WORK TASK:
Every entry below must appear again, exactly as written.

Excerpts from a dataset:
○ ○ ○ ○ ○

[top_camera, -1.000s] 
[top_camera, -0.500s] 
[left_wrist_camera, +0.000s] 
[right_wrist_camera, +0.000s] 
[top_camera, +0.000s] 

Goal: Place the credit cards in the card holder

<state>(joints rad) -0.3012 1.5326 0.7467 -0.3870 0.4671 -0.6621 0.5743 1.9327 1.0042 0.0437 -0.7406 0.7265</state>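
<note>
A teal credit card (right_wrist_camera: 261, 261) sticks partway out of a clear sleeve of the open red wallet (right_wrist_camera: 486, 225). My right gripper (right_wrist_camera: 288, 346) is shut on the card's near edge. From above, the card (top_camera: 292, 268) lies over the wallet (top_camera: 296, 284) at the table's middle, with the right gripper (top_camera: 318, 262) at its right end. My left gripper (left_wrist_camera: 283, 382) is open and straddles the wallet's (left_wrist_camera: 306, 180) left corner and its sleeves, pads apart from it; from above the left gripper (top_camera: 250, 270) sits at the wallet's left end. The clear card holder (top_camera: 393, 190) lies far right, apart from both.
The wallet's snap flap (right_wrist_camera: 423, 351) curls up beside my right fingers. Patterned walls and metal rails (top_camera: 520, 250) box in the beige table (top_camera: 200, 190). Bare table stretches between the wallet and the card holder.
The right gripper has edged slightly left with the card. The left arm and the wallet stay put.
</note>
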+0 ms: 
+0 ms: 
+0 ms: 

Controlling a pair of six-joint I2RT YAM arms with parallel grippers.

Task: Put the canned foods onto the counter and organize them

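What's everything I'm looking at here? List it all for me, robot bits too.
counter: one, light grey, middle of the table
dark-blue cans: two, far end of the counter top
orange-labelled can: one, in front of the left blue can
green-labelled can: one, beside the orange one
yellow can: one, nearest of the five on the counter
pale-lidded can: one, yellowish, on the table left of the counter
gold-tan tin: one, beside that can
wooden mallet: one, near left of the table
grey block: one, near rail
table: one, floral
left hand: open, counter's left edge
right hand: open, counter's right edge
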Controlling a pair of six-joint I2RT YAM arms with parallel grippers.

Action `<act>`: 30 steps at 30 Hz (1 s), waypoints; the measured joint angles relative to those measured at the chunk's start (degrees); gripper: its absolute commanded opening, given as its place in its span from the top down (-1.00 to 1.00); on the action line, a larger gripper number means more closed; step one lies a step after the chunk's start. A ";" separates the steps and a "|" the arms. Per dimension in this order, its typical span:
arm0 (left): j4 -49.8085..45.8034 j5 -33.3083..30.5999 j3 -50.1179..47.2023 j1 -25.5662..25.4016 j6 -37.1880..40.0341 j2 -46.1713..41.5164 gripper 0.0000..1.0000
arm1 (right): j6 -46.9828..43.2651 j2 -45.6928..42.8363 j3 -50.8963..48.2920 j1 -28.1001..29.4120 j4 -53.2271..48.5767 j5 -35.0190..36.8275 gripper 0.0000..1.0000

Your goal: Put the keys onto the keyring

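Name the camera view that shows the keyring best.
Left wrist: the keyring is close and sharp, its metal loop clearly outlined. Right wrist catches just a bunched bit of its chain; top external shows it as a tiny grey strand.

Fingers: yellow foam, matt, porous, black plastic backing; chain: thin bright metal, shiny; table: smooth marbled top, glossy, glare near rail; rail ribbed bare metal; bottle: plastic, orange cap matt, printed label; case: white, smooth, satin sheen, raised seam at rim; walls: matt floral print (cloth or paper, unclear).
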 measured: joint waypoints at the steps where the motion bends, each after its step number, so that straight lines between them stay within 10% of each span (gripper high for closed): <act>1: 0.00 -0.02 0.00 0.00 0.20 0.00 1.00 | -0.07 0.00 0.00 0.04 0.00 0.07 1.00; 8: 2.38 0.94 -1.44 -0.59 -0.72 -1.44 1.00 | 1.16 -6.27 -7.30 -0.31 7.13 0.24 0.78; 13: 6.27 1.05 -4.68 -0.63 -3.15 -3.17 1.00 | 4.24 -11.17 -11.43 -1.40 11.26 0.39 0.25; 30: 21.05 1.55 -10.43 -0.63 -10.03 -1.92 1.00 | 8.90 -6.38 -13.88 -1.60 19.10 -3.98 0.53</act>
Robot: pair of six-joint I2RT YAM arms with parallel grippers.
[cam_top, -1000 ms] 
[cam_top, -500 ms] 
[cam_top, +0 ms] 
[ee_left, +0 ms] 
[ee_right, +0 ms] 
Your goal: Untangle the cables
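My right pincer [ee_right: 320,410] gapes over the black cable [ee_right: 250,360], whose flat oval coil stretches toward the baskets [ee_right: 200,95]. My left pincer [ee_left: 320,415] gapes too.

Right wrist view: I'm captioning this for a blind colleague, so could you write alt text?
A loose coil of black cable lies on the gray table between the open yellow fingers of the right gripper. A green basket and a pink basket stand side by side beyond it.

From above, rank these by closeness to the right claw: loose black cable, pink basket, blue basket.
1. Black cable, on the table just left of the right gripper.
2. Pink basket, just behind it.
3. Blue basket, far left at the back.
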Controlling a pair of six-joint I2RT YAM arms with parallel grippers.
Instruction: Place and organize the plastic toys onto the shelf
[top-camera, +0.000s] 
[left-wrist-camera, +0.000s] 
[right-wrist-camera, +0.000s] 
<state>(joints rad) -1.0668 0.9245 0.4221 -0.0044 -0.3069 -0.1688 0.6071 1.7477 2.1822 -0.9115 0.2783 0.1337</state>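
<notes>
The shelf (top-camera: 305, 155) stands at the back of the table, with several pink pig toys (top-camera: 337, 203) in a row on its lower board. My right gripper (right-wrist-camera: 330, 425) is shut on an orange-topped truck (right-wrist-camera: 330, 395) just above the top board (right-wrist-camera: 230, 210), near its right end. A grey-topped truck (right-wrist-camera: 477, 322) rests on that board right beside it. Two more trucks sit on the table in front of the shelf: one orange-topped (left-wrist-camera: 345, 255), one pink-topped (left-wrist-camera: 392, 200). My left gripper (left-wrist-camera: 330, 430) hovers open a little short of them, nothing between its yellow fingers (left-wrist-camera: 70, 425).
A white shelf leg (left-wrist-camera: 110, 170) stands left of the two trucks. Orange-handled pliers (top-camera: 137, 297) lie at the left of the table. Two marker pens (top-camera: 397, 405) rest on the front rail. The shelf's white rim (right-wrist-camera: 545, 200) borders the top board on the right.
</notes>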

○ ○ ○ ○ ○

WRITTEN RESPONSE:
[top_camera, -1.000s] 
[top_camera, -0.500s] 
[left_wrist_camera, +0.000s] 
[right_wrist_camera, +0.000s] 
[top_camera, +0.000s] 

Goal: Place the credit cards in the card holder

<state>(joints rad) -0.3012 1.5326 0.7467 -0.3870 0.4671 -0.6621 0.5743 1.9327 1.0042 0.0437 -0.7406 0.7265</state>
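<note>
A teal credit card (right_wrist_camera: 261, 261) sticks partway out of a clear sleeve of the open red wallet (right_wrist_camera: 486, 225). My right gripper (right_wrist_camera: 288, 346) is shut on the card's near edge. From above, the card (top_camera: 292, 268) lies over the wallet (top_camera: 296, 284) at the table's middle, with the right gripper (top_camera: 318, 262) at its right end. My left gripper (left_wrist_camera: 283, 382) is open and straddles the wallet's (left_wrist_camera: 306, 180) left corner and its sleeves, pads apart from it; from above the left gripper (top_camera: 250, 270) sits at the wallet's left end. The clear card holder (top_camera: 393, 190) lies far right, apart from both.
The wallet's snap flap (right_wrist_camera: 423, 351) curls up beside my right fingers. Patterned walls and metal rails (top_camera: 520, 250) box in the beige table (top_camera: 200, 190). Bare table stretches between the wallet and the card holder.
The right gripper has edged slightly left with the card. The left arm and the wallet stay put.
</note>
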+0 ms: 
+0 ms: 
+0 ms: 

Controlling a pair of six-joint I2RT YAM arms with parallel grippers.

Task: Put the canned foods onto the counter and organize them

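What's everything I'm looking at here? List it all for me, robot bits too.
counter: one, light grey, middle of the table
dark-blue cans: two, far end of the counter top
orange-labelled can: one, in front of the left blue can
green-labelled can: one, beside the orange one
yellow can: one, nearest of the five on the counter
pale-lidded can: one, yellowish, on the table left of the counter
gold-tan tin: one, beside that can
wooden mallet: one, near left of the table
grey block: one, near rail
table: one, floral
left hand: open, counter's left edge
right hand: open, counter's right edge
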Controlling a pair of six-joint I2RT YAM arms with parallel grippers.

Action `<act>`: 30 steps at 30 Hz (1 s), waypoints; the measured joint angles relative to those measured at the chunk's start (degrees); gripper: its absolute commanded opening, given as its place in its span from the top down (-1.00 to 1.00); on the action line, a larger gripper number means more closed; step one lies a step after the chunk's start. A ";" separates the steps and a "|" the arms. Per dimension in this order, its typical span:
arm0 (left): j4 -49.8085..45.8034 j5 -33.3083..30.5999 j3 -50.1179..47.2023 j1 -25.5662..25.4016 j6 -37.1880..40.0341 j2 -46.1713..41.5164 gripper 0.0000..1.0000
arm1 (right): j6 -46.9828..43.2651 j2 -45.6928..42.8363 j3 -50.8963..48.2920 j1 -28.1001..29.4120 j4 -53.2271..48.5767 j5 -35.0190..36.8275 gripper 0.0000..1.0000

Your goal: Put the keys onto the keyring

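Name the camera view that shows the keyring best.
Left wrist: the keyring is close and sharp, its metal loop clearly outlined. Right wrist catches just a bunched bit of its chain; top external shows it as a tiny grey strand.

Fingers: yellow foam, matt, porous, black plastic backing; chain: thin bright metal, shiny; table: smooth marbled top, glossy, glare near rail; rail ribbed bare metal; bottle: plastic, orange cap matt, printed label; case: white, smooth, satin sheen, raised seam at rim; walls: matt floral print (cloth or paper, unclear).
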 measured: joint waypoints at the steps where the motion bends, each after its step number, so that straight lines between them stay within 10% of each span (gripper high for closed): <act>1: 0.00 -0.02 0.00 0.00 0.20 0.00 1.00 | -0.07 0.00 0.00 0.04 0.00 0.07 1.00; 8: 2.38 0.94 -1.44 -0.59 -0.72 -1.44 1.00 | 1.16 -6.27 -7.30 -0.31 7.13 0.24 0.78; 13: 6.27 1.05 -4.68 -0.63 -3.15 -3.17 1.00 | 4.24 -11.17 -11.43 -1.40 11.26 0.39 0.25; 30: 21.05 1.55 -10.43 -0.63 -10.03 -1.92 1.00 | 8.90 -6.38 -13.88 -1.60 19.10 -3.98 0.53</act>
Robot: pair of six-joint I2RT YAM arms with parallel grippers.
[cam_top, -1000 ms] 
[cam_top, -500 ms] 
[cam_top, +0 ms] 
[ee_left, +0 ms] 
[ee_right, +0 ms] 
Your goal: Untangle the cables
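My right pincer [ee_right: 320,410] gapes over the black cable [ee_right: 250,360], whose flat oval coil stretches toward the baskets [ee_right: 200,95]. My left pincer [ee_left: 320,415] gapes too.

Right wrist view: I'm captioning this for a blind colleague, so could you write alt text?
A loose coil of black cable lies on the gray table between the open yellow fingers of the right gripper. A green basket and a pink basket stand side by side beyond it.

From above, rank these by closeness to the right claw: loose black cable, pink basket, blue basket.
1. Black cable, on the table just left of the right gripper.
2. Pink basket, just behind it.
3. Blue basket, far left at the back.
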Controlling a pair of six-joint I2RT YAM arms with parallel grippers.
Instruction: Place and organize the plastic toys onto the shelf
[top-camera, +0.000s] 
[left-wrist-camera, +0.000s] 
[right-wrist-camera, +0.000s] 
<state>(joints rad) -1.0668 0.9245 0.4221 -0.0044 -0.3069 -0.1688 0.6071 1.7477 2.1822 -0.9115 0.2783 0.1337</state>
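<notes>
The shelf (top-camera: 305, 155) stands at the back of the table, with several pink pig toys (top-camera: 337, 203) in a row on its lower board. My right gripper (right-wrist-camera: 330, 425) is shut on an orange-topped truck (right-wrist-camera: 330, 395) just above the top board (right-wrist-camera: 230, 210), near its right end. A grey-topped truck (right-wrist-camera: 477, 322) rests on that board right beside it. Two more trucks sit on the table in front of the shelf: one orange-topped (left-wrist-camera: 345, 255), one pink-topped (left-wrist-camera: 392, 200). My left gripper (left-wrist-camera: 330, 430) hovers open a little short of them, nothing between its yellow fingers (left-wrist-camera: 70, 425).
A white shelf leg (left-wrist-camera: 110, 170) stands left of the two trucks. Orange-handled pliers (top-camera: 137, 297) lie at the left of the table. Two marker pens (top-camera: 397, 405) rest on the front rail. The shelf's white rim (right-wrist-camera: 545, 200) borders the top board on the right.
</notes>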

As written, the answer is complete.